Ekurhuleni Metropolitan Municipality, South Africa's third-largest metro, has become the epicenter of what investigators are calling one of the nation's most sophisticated municipal corruption scandals—a R2 billion fraud scheme enabled by catastrophic cybersecurity failures and insider complicity.
A forensic report by OMA Chartered Accountants, detailed by TimesLive, reveals how cybercriminals systematically compromised the municipality's SOLAR billing system to manipulate property debts, issue fraudulent rates-clearance certificates, and enable unlawful property transfers.
The breach's mechanics illustrate institutional rot at multiple levels. A former security consultant, Lucas Mhlonishwa Dhlamini, physically infiltrated municipal offices and connected a spy laptop containing malware, keylogging scripts, and remote-access tools to servers at the Kempton Park Customer Care Centre. The device also compromised the personal computer of former city manager Imogen Mashazi.

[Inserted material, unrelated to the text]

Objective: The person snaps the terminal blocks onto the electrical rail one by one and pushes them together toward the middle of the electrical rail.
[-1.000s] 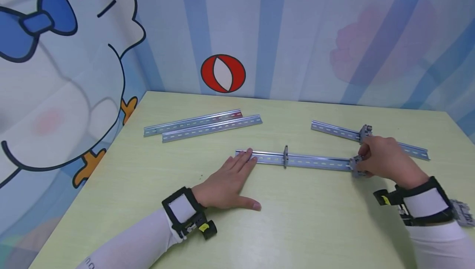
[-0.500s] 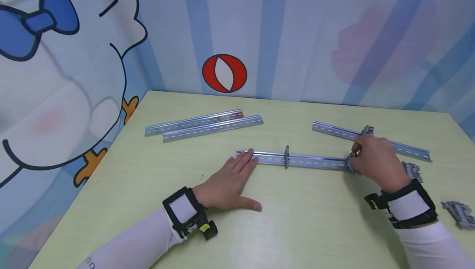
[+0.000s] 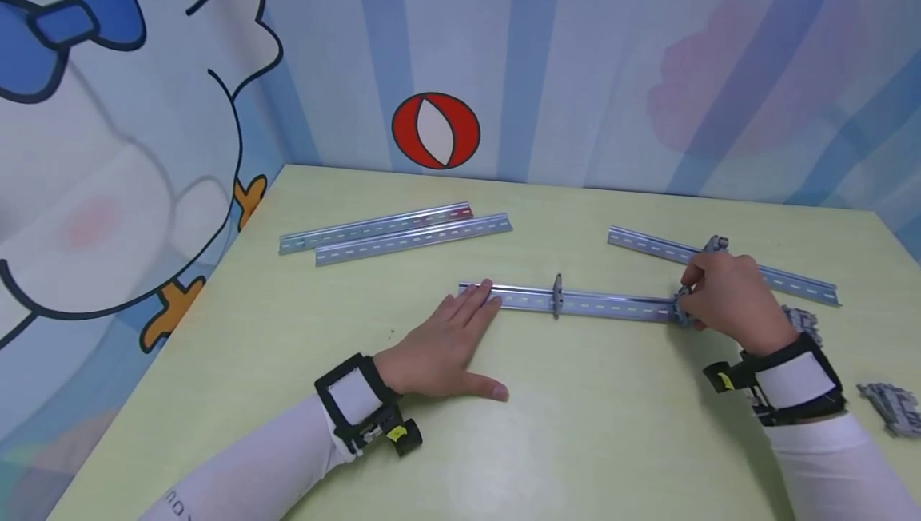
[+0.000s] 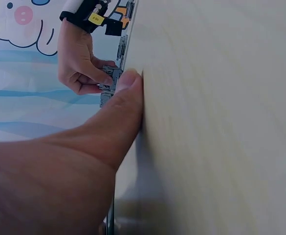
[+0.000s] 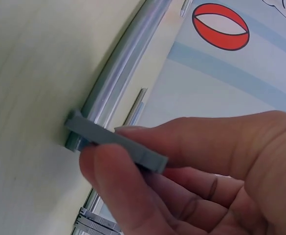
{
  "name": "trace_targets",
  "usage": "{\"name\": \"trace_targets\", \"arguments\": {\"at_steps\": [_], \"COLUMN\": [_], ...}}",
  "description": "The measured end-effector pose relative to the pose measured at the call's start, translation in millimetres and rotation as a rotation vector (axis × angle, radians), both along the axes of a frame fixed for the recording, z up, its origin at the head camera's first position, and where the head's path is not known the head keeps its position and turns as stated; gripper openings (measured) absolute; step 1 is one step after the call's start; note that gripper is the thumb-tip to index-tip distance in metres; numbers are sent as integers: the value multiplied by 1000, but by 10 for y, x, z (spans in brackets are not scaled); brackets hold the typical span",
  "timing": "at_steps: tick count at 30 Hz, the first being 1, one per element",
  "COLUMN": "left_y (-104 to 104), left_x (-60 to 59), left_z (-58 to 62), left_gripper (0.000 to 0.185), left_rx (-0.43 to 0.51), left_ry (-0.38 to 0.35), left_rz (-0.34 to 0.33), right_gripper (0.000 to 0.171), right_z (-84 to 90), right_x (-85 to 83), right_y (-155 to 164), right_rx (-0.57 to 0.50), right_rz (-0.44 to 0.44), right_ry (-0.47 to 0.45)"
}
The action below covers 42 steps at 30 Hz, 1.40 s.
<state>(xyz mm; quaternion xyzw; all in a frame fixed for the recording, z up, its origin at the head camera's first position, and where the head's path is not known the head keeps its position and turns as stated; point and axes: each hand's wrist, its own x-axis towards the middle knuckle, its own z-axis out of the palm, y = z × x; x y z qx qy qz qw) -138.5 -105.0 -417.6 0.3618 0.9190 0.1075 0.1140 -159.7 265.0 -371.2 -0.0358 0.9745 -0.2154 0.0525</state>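
Observation:
A slotted metal DIN rail (image 3: 619,308) lies across the middle of the table. My left hand (image 3: 435,353) rests flat over its left end, fingers straight and thumb spread out on the tabletop. At the rail's right end, my right hand (image 3: 737,301) pinches a grey terminal block (image 5: 118,142) between thumb and fingers. In the right wrist view this block sits across the rail near its end. A thin grey piece (image 3: 557,296) stands upright on the rail between the two hands. The left wrist view shows my left thumb (image 4: 128,98) large in front, partly covering the rail.
Two more rails (image 3: 413,240) lie side by side at the back left. Behind my right hand, another rail (image 3: 651,244) carries a grey block (image 3: 715,244). Grey block clusters lie by my right wrist: one cluster (image 3: 802,321) close, another cluster (image 3: 892,409) near the right edge.
My right hand has shifted slightly left with the terminal block, uncovering a block cluster behind the wrist. My left hand stays on the rail. The head view has tilted a little.

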Motion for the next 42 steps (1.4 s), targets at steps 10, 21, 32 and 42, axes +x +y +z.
{"name": "trace_targets", "arguments": {"at_steps": [10, 21, 32, 42], "left_y": [15, 4, 9, 15], "left_x": [-7, 13, -1, 17], "left_z": [29, -16, 17, 37], "left_gripper": [116, 117, 117, 116], "left_rx": [2, 3, -5, 9], "left_ry": [-4, 0, -5, -26], "left_rz": [6, 6, 8, 16], "right_gripper": [22, 50, 60, 64], "right_z": [14, 143, 92, 57], "right_x": [-44, -17, -52, -66], "right_y": [19, 349, 542, 558], "right_rx": [-13, -187, -447, -496], "right_rz": [-9, 62, 68, 35], "right_ry": [-29, -287, -455, -484]}}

But the cyberattack succeeded primarily because Ekurhuleni's IT infrastructure was already fundamentally compromised. Forensic auditors discovered more than 60 shared administrator accounts across key servers—eliminating individual accountability and creating what one source described as "a fraudster's paradise." There were no audit trails for critical back-end record changes, meaning billing modifications could be made and erased without detection.
The municipality also failed to implement segregation of duties, allowing the same users to create, approve, and alter billing transactions. Despite repeated removal attempts, keylogging software persisted on municipal systems, harvesting credentials and administrative passwords.
The fraud scheme operated through a sophisticated network: municipal insiders and conveyancers paid approximately to who manipulated the SOLAR system. This enabled illegal reduction of property debts owed to the city, fraudulent issuance of rates-clearance certificates, and unlawful fast-tracking of property transfers despite outstanding municipal debt.